For each line below that contains the word "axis", make a copy.

** Opening DATA PROVIDED block **

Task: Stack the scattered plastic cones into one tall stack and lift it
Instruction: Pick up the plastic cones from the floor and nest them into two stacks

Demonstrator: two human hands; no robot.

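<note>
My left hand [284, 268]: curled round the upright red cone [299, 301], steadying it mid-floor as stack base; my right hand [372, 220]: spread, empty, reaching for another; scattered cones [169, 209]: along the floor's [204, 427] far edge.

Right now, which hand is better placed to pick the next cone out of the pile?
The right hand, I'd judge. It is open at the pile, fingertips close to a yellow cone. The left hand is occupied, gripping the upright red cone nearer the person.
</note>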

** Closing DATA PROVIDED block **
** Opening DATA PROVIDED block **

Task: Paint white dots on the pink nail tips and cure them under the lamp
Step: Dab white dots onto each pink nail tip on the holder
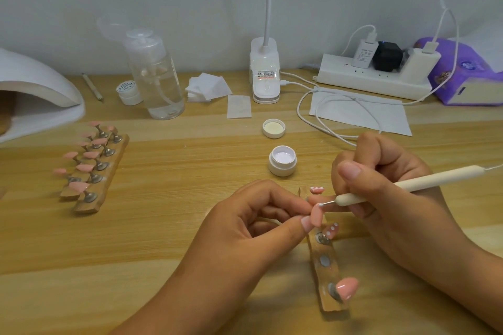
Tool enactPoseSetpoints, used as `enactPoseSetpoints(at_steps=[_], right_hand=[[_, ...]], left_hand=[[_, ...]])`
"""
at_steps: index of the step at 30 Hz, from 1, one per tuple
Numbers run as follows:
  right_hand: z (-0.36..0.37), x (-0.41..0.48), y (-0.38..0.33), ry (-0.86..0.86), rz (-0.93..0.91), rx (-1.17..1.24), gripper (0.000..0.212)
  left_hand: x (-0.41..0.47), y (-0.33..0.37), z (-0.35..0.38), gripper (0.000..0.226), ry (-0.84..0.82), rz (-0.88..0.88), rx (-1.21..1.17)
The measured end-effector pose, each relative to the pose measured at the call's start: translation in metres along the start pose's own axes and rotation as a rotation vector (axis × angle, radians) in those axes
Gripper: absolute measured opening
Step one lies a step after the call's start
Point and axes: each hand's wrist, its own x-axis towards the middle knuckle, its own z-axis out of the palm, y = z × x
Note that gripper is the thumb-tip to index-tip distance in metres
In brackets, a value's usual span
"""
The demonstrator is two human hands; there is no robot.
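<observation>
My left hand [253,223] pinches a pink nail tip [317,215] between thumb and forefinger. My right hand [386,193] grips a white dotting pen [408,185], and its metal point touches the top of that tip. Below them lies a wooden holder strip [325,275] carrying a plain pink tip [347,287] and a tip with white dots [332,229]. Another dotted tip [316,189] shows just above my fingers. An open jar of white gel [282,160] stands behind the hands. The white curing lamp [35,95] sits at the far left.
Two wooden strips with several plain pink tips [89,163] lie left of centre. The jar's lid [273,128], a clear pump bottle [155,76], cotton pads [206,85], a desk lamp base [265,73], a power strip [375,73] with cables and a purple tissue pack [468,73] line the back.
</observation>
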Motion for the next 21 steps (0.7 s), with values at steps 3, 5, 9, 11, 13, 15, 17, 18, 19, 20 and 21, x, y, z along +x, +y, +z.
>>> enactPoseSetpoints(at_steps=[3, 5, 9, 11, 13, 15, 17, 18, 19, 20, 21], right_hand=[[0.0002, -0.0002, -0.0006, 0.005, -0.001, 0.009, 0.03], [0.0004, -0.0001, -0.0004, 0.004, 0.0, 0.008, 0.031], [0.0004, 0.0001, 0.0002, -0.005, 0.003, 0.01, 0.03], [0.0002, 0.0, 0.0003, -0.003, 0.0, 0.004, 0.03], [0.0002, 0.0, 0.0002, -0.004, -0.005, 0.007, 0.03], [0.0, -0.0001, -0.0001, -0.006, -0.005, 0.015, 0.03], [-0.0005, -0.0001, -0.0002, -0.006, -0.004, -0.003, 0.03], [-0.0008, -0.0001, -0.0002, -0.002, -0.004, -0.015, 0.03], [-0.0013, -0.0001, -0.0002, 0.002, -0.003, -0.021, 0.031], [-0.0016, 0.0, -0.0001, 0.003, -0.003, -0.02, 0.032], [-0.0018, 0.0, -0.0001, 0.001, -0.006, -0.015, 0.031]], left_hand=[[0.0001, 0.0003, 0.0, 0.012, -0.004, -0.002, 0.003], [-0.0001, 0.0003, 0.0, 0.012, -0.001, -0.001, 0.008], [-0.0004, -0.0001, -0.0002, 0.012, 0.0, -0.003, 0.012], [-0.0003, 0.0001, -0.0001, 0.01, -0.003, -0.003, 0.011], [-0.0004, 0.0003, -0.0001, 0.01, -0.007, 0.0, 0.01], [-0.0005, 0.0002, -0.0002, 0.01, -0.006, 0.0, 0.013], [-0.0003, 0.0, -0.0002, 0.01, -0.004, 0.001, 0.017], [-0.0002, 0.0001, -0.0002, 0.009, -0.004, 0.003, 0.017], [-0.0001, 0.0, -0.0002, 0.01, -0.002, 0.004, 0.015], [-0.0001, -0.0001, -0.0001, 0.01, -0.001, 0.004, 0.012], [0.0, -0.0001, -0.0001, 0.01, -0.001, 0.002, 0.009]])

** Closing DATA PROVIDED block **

RESULT OF THE EXERCISE »
The measured end-effector pose, each relative to the pose measured at the call's start: translation in metres along the start pose's own axes and rotation as a rotation vector (axis × angle, radians) in those axes
Point and axes: each hand's wrist, its own x-axis towards the middle knuckle, its own z-axis out of the palm, y = z × x

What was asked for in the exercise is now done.